In order to validate a software mismatch has not occurred (i.e., where a value read back from a memory address does not match what was written to the memory address), current random data tests keep track of the random data that was written to each memory address. The current methods for tracking data, such as storing the random data values to a data structure, are inefficient, and require extra circuitry and components. Writing data to a separate data structure dramatically affects the performance of the test algorithm.
For a refresh test, the memory to be tested may be allocated as a large order of pages or just one single page of memory. As memory is further fragmented, testing allocated memory of a lower order increases the test algorithm's execution time considerably. For example, in a machine where 16 MB of memory is to be tested, the memory may only allocated one megabyte at a time. This fragmented allocation could cause the algorithm's idle time to significantly affect the execution of the algorithm.

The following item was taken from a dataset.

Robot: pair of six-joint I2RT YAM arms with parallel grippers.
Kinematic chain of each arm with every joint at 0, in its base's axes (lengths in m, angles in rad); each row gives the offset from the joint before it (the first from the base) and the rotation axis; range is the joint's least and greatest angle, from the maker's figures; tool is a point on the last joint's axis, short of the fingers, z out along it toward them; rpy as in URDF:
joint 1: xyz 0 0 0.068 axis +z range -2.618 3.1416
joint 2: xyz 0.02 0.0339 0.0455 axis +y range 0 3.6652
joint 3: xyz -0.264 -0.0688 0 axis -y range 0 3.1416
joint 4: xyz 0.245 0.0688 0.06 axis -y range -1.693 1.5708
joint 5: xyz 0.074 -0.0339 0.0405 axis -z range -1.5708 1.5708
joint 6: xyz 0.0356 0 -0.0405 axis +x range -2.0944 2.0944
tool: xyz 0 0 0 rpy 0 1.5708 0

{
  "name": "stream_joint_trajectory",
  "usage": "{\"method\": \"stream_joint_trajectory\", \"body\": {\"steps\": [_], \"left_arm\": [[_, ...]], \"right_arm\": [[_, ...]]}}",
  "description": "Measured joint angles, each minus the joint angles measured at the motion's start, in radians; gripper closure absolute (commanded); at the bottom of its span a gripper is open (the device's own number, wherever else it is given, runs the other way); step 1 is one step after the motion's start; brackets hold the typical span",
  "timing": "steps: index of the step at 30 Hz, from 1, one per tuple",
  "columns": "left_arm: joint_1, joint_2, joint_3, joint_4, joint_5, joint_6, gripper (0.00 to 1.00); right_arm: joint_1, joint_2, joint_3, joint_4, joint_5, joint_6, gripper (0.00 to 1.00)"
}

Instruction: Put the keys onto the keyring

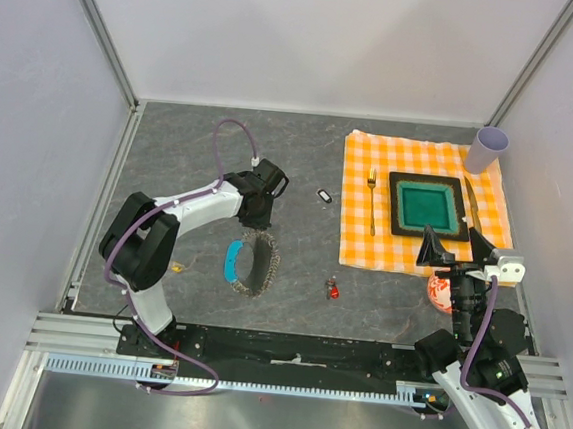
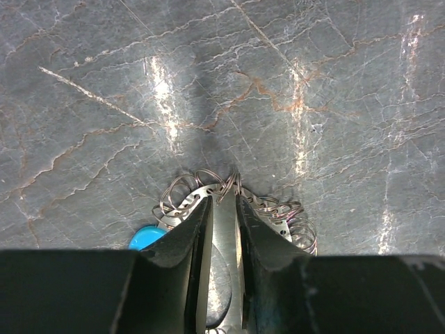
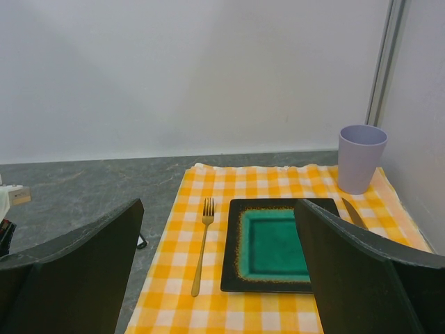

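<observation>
The keyring (image 1: pixel 260 263) lies on the grey table left of centre, a loop of fine metal with a curved blue piece (image 1: pixel 232 260). My left gripper (image 1: pixel 256 215) is at its far end. In the left wrist view a metal band of the keyring (image 2: pixel 277 221) with wire rings runs up between the jaws, and my left gripper (image 2: pixel 222 202) is shut on it; the blue piece (image 2: pixel 144 238) peeks out at the left. The red-headed key (image 1: pixel 332 290) lies alone on the table to the right of the ring. My right gripper (image 1: pixel 456 251) (image 3: pixel 219 206) hovers open and empty over the cloth's near edge.
An orange checked cloth (image 1: pixel 359 246) at the right carries a green square plate (image 1: pixel 422 231), a gold fork (image 1: pixel 372 202), a knife (image 1: pixel 471 206) and a lilac cup (image 1: pixel 490 149). A black-and-white fob (image 1: pixel 324 195) lies beside the cloth. A red-orange ball (image 1: pixel 440 291) sits by the right arm.
</observation>
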Motion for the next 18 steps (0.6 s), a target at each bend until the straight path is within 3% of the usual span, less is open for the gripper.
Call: {"method": "stream_joint_trajectory", "body": {"steps": [18], "left_arm": [[0.012,0.013,0.0,0.004,0.009,0.001,0.75]], "right_arm": [[-0.002,0.0,-0.001,0.0,-0.001,0.0,0.02]]}}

The detailed description will refer to the following drawings in which like numerals refer to like items, and in which:
b) are flowcharts illustrating exemplary operations of an embodiment of a memory test algorithm.
A Random Address/Random Data/Refresh Hybrid algorithm, hereafter known as randadref, combines three memory test algorithms (each targeting different memory failure types) into one hybrid algorithm for both efficiency and effectiveness. The first type of algorithm randadref incorporates is a random address test where random addresses are accessed for reads and writes. In a real life scenario, where a host operating system (OS) and/or application is running, memory accessing is not sequential. In fact, memory accessing can be described as random since many memory transactions are being executed in parallel by various processes. This scenario is not addressed by sequential memory testing, which accesses memory in repeatable low address to high address transitions. A random memory accessing environment can be better simulated by a memory algorithm which performs random address accessing. This allows the types of memory failures produced only during real life scenarios to be better produced with an algorithm in a memory testing environment.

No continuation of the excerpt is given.